• Task brief: Only the lines below from the one containing "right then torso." to the one containing "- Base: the" should be repeated, both included and unchanged.

########

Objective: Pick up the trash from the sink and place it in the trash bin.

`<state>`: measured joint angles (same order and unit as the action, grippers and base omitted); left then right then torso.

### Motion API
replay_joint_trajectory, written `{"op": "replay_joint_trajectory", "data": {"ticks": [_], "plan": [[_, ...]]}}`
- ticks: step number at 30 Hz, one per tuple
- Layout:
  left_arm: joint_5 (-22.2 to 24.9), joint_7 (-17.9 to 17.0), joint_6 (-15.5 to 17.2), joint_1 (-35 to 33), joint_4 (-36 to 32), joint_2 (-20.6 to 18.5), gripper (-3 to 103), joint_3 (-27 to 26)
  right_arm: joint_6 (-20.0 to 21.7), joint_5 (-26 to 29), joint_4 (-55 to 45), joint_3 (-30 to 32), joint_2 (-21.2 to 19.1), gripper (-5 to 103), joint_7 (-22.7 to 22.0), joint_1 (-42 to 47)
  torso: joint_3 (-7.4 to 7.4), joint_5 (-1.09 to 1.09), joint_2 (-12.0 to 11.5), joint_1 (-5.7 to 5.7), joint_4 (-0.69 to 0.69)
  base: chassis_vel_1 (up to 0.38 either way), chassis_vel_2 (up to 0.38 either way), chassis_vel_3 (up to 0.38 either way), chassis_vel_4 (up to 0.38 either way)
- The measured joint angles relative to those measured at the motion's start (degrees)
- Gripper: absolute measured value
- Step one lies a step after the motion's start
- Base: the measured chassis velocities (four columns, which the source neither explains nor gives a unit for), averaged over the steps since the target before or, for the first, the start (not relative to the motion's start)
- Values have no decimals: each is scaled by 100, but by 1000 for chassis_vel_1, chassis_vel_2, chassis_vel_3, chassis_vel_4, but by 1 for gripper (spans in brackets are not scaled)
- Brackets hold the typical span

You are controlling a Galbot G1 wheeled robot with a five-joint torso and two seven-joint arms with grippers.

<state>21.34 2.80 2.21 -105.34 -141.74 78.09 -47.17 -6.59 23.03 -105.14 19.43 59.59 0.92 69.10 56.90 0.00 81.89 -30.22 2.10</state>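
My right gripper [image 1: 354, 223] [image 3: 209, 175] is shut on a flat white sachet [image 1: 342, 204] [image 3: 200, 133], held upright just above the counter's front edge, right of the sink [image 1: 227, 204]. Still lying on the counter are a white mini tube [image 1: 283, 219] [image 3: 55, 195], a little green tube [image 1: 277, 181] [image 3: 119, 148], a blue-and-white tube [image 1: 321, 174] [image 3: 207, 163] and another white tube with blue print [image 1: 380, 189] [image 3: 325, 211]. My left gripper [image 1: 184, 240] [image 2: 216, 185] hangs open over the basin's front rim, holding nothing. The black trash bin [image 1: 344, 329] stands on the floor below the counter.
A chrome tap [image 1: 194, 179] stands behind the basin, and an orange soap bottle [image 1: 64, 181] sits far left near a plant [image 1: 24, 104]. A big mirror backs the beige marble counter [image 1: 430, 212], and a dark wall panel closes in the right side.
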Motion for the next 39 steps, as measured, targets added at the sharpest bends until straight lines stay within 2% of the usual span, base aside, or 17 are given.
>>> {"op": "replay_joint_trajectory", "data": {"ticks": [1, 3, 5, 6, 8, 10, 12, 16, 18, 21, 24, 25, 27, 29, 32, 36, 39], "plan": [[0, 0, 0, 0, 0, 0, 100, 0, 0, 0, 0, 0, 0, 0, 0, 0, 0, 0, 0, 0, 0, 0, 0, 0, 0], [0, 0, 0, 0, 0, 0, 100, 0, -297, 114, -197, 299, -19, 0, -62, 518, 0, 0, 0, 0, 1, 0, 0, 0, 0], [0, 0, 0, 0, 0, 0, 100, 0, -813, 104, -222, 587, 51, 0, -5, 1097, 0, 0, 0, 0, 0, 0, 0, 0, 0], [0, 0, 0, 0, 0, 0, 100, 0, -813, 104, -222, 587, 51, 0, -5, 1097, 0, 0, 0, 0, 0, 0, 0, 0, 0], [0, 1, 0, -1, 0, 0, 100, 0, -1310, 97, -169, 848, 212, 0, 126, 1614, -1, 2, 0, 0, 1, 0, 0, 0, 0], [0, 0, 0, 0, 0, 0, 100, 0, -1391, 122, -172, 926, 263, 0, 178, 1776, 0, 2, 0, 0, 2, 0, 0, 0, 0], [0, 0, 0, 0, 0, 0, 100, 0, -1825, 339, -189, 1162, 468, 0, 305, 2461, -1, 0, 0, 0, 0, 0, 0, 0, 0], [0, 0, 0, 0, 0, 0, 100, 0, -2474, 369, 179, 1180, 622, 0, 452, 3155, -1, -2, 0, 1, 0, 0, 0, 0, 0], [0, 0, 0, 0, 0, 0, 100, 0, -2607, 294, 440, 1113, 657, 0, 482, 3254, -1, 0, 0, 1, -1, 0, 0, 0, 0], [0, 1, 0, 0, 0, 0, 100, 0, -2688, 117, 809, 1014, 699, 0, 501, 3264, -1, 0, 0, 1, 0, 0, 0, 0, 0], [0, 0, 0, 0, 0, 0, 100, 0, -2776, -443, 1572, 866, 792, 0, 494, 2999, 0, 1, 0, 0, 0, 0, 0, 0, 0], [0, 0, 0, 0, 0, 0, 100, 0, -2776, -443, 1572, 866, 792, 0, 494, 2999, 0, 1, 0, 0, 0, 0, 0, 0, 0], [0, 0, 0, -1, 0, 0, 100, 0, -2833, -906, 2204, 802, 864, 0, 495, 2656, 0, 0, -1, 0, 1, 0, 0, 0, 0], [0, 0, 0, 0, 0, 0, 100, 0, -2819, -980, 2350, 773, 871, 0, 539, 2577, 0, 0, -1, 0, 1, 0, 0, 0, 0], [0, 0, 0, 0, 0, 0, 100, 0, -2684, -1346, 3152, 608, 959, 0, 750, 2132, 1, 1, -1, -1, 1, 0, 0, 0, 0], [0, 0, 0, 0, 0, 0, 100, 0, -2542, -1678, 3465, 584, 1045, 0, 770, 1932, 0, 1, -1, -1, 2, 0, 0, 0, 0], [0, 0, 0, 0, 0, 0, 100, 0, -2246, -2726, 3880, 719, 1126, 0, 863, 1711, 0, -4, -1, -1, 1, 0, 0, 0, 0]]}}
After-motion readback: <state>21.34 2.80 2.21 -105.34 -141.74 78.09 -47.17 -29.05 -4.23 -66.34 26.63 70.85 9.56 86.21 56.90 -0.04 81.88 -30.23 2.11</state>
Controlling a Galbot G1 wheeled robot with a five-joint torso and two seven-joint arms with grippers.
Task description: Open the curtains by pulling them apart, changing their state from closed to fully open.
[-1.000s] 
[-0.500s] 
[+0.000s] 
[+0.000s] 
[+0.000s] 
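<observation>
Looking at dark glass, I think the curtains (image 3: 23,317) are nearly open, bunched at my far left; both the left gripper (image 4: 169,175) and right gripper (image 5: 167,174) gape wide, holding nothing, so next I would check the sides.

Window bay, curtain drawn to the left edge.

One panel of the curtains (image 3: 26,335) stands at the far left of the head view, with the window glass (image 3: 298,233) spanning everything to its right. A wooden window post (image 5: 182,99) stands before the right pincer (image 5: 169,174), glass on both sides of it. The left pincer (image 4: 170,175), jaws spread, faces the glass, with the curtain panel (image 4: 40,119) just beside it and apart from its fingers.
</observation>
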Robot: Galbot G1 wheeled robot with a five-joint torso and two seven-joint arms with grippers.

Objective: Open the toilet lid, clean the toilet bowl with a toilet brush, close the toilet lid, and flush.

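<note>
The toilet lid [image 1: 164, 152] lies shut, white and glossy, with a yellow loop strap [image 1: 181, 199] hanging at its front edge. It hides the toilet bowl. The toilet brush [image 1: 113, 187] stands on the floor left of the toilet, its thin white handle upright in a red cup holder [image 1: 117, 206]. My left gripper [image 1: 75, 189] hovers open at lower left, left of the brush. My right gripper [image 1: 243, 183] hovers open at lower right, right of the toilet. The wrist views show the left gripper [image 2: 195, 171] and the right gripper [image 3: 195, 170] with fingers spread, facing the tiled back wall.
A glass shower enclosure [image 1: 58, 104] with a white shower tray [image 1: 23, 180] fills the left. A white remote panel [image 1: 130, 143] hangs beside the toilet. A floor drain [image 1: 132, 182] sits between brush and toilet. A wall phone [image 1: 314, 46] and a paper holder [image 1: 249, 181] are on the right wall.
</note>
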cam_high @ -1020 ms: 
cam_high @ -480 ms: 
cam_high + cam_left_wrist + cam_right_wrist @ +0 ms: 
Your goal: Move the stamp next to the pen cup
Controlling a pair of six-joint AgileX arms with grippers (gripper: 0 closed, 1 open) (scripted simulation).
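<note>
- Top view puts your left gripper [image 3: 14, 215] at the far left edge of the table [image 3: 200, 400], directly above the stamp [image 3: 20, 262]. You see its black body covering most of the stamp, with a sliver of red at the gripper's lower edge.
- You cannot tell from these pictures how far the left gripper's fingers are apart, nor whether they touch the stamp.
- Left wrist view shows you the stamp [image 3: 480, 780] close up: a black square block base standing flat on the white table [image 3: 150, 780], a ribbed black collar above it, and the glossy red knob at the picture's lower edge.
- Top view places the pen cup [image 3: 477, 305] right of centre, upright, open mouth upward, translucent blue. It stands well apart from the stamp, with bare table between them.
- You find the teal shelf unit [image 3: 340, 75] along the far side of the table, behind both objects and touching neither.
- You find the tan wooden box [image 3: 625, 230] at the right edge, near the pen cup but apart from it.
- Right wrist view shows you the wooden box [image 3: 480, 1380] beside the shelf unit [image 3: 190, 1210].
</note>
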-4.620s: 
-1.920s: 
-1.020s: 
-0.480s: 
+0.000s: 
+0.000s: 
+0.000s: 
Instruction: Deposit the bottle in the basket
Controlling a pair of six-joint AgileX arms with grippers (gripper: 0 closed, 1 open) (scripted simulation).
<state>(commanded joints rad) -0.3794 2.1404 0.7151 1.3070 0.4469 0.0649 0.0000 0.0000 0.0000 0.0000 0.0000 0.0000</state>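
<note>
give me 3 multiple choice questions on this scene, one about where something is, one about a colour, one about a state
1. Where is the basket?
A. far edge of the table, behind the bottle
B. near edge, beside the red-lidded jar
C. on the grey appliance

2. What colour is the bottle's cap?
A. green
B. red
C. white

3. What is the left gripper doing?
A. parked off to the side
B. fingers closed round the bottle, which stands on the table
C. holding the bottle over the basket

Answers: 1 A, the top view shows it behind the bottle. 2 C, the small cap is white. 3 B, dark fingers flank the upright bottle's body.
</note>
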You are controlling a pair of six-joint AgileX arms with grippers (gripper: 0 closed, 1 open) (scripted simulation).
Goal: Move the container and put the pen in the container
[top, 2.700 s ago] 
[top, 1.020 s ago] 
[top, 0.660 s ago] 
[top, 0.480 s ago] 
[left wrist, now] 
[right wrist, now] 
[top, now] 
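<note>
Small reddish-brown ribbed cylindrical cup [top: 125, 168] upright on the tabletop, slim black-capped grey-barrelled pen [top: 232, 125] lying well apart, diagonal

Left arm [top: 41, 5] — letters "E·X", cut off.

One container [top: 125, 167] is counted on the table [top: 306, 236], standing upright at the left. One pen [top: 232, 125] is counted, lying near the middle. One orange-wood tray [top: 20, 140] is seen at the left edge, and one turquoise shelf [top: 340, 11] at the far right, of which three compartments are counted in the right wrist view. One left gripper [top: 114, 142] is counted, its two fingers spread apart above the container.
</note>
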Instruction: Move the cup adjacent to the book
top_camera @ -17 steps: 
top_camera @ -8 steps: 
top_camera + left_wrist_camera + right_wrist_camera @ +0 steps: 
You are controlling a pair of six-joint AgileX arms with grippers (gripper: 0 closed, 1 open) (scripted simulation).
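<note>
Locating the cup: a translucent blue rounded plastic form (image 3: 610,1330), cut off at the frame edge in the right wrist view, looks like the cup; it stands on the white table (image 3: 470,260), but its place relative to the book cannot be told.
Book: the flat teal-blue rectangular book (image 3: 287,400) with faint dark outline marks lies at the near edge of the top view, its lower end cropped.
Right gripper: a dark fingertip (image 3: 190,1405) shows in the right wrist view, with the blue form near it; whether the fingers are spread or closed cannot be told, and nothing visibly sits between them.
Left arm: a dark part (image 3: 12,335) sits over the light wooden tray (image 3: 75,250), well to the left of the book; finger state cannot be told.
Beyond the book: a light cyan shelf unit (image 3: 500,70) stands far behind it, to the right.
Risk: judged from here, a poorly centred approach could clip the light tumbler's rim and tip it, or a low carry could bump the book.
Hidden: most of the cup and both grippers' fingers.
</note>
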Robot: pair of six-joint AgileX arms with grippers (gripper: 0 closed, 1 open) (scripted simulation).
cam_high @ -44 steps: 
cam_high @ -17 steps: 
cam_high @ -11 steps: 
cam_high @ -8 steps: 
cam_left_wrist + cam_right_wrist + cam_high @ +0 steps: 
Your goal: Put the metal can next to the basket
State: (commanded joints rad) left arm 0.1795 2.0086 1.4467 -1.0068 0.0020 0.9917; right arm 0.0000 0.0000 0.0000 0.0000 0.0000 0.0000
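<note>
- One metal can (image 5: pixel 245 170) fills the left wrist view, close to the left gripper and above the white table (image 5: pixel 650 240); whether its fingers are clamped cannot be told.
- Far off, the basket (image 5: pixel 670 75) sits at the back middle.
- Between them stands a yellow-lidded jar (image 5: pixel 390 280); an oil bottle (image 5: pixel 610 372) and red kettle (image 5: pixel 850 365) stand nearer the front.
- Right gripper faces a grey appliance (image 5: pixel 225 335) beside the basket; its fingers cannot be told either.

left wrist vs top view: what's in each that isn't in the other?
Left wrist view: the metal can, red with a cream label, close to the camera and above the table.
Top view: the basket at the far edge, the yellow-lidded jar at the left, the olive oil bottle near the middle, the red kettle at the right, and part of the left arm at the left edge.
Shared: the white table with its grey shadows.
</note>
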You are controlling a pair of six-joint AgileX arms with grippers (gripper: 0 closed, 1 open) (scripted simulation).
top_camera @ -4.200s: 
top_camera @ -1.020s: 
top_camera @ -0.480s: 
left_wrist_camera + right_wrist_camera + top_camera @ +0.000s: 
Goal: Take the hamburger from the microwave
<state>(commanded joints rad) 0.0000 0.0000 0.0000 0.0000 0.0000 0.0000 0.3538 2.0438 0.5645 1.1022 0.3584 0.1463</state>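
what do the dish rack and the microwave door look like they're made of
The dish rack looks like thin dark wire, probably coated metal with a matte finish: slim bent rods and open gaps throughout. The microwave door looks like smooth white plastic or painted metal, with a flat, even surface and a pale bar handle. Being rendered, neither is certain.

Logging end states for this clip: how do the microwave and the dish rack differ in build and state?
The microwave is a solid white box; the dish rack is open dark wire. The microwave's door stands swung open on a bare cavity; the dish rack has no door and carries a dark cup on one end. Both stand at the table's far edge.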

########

• Answer box:
`<state>`: measured joint angles (same order and unit as the action, grippers and base omitted); left then right then torso.

### Motion API
replay_joint_trajectory, written `{"op": "replay_joint_trajectory", "data": {"ticks": [_], "plan": [[_, ...]]}}`
- ticks: step number at 30 Hz, one per tuple
- Layout:
  left_arm: joint_5 (-22.2 to 24.9), joint_7 (-17.9 to 17.0), joint_6 (-15.5 to 17.2), joint_1 (-35 to 33), joint_4 (-36 to 32), joint_2 (-20.6 to 18.5), gripper (-3 to 103), joint_3 (-27 to 26)
  right_arm: joint_6 (-20.0 to 21.7), joint_5 (-26 to 29), joint_4 (-55 to 45), joint_3 (-30 to 32), joint_2 (-21.2 to 19.1), gripper (-5 to 103), joint_7 (-22.7 to 22.0), joint_1 (-42 to 47)
  torso: joint_3 (-7.4 to 7.4), joint_5 (-1.09 to 1.09), joint_2 (-12.0 to 11.5), joint_1 (-5.7 to 5.7), joint_4 (-0.69 to 0.69)
  base: chassis_vel_1 (up to 0.38 either way), chassis_vel_2 (up to 0.38 either way), chassis_vel_3 (up to 0.38 either way), chassis_vel_4 (up to 0.38 either way)
- The measured joint angles relative to those measured at the motion's start (degrees)
- Gripper: absolute measured value
- Step one lies a step after the motion's start
- Base: the measured chassis velocities (four columns, which the source neither explains nor gives a unit for), averaged over the steps since the target before or, for the first, the start (not relative to the motion's start)

No other output belongs with this exercise.